#### [What to work on]
Transcribe word for word the lines below from the line with "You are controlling" through the line with "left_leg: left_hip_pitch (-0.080", ends included.

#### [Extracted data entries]
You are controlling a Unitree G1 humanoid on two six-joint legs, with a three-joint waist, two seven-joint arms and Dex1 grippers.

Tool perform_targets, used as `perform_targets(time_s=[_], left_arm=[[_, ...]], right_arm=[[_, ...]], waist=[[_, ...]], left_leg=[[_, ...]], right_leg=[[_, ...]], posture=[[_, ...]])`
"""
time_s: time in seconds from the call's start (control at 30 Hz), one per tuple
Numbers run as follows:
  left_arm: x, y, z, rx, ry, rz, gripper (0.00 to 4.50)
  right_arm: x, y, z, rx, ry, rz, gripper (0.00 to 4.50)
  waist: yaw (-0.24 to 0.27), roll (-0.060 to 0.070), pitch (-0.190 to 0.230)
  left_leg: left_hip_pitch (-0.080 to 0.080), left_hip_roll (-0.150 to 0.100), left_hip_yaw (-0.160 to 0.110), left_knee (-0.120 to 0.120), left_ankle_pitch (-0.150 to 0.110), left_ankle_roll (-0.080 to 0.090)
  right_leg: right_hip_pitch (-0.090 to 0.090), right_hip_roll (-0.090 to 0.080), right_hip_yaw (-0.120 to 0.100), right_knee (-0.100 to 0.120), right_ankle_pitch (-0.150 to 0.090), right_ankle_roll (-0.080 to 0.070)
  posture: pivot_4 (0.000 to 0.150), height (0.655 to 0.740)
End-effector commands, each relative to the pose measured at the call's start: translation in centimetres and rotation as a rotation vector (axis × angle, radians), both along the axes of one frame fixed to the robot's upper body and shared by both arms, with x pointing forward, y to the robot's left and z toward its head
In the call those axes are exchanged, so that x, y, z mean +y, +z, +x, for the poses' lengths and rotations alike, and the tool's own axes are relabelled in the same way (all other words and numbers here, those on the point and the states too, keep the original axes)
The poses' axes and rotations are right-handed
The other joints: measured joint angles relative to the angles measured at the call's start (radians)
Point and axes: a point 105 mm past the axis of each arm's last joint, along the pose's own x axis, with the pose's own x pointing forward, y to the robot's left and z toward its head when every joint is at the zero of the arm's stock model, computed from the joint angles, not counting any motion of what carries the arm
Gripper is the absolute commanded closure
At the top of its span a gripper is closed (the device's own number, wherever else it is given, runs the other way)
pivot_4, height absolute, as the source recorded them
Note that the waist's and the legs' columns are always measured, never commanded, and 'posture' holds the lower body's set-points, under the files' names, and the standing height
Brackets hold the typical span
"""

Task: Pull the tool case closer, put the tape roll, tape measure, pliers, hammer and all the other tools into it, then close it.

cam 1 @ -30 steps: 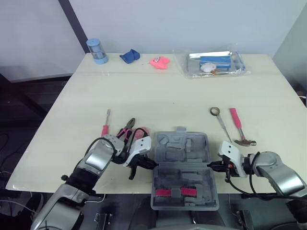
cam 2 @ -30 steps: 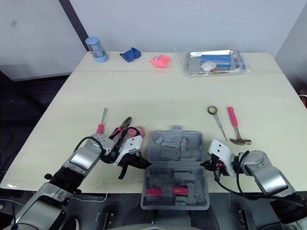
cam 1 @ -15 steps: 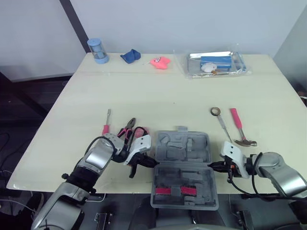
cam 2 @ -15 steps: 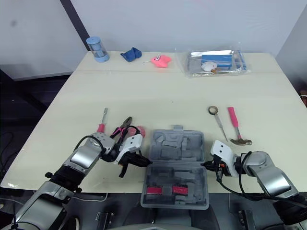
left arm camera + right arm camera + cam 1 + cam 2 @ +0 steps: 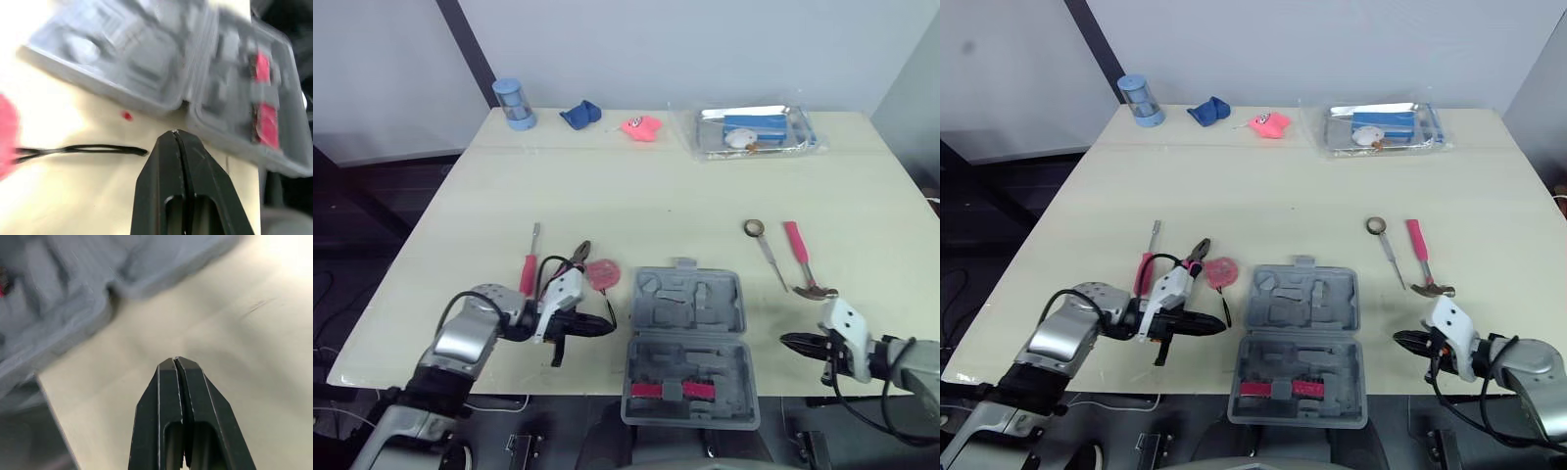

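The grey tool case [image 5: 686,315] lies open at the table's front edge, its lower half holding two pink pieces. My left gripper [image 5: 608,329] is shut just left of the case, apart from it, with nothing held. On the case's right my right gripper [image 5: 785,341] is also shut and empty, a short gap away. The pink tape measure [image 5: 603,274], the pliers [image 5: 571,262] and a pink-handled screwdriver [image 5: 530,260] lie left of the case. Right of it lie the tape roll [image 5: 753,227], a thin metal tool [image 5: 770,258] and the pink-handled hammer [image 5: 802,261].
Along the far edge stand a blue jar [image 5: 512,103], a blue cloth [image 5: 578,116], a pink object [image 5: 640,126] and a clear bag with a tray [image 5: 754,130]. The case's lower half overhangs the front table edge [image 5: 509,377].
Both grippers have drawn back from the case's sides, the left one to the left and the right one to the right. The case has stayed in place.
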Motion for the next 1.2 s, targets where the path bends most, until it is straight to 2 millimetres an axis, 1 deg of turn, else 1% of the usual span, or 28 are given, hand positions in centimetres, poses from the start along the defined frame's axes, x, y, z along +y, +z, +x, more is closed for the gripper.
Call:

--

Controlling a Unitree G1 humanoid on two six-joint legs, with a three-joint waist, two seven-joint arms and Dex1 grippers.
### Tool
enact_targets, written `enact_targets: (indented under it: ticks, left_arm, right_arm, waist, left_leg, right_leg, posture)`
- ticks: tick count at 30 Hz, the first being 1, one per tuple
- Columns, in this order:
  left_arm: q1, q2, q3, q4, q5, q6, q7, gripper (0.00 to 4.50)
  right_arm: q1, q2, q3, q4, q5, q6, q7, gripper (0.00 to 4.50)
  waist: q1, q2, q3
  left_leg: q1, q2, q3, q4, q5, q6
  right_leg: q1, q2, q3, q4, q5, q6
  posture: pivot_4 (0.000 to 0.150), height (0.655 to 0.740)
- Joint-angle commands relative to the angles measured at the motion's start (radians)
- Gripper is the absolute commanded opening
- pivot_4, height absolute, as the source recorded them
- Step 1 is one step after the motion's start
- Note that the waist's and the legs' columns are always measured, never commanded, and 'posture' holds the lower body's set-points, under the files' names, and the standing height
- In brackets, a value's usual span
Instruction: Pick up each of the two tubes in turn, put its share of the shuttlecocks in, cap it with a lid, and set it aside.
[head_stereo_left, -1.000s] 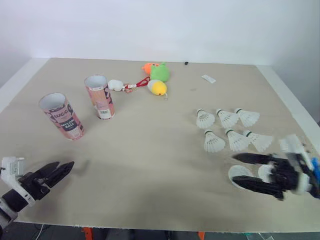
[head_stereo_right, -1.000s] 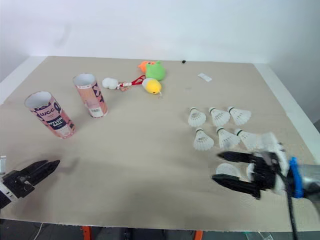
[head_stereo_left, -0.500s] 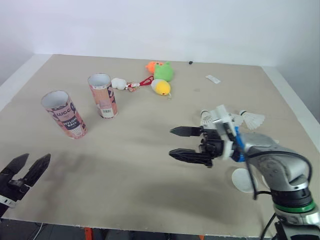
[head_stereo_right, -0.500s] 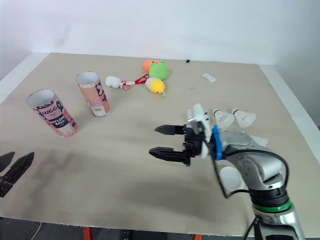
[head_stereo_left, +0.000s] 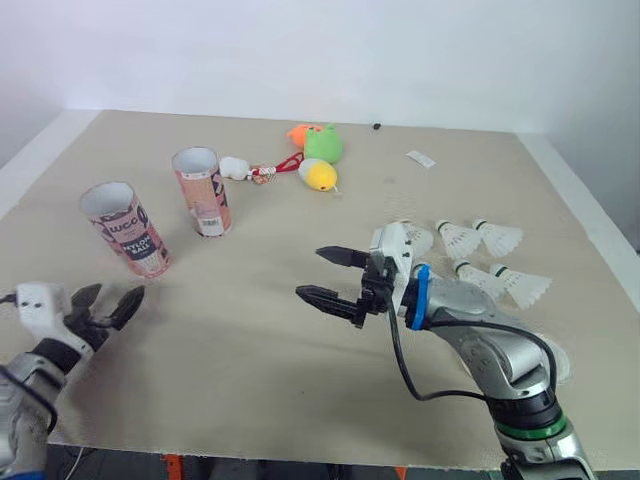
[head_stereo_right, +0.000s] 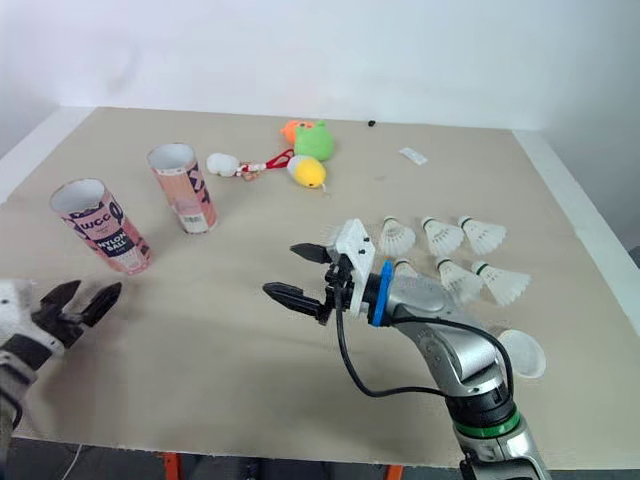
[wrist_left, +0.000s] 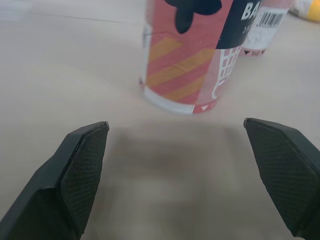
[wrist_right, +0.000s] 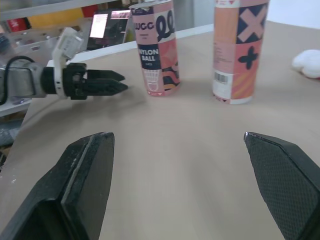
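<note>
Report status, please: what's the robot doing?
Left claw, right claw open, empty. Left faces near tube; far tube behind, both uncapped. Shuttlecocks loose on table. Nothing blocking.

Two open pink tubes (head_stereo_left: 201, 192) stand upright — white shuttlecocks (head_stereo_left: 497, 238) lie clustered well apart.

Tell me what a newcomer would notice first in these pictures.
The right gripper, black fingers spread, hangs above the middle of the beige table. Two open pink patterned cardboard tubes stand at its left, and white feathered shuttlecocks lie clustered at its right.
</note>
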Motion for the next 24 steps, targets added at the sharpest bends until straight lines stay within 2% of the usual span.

#### [Output]
You are controlling a Unitree G1 humanoid on two six-joint legs, with a three-joint waist, two seven-joint arms and Dex1 grippers.

Tool perform_targets, used as `perform_targets(time_s=[_], left_arm=[[_, ...]], right_arm=[[_, ...]], waist=[[_, ...]], left_leg=[[_, ...]], right_leg=[[_, ...]], posture=[[_, ...]])`
"""
time_s: time in seconds from the call's start (control at 30 Hz), one per tuple
Numbers run as follows:
  left_arm: x, y, z, rx, ry, rz, gripper (0.00 to 4.50)
  right_arm: x, y, z, rx, ry, rz, gripper (0.00 to 4.50)
  waist: yaw (-0.24 to 0.27), roll (-0.060 to 0.070), pitch (-0.190 to 0.230)
  left_leg: left_hip_pitch (-0.080 to 0.080), left_hip_roll (-0.150 to 0.100), left_hip_yaw (-0.160 to 0.110), left_knee (-0.120 to 0.120), left_ankle_pitch (-0.150 to 0.110), left_ankle_roll (-0.080 to 0.090)

This exercise is now fully answered.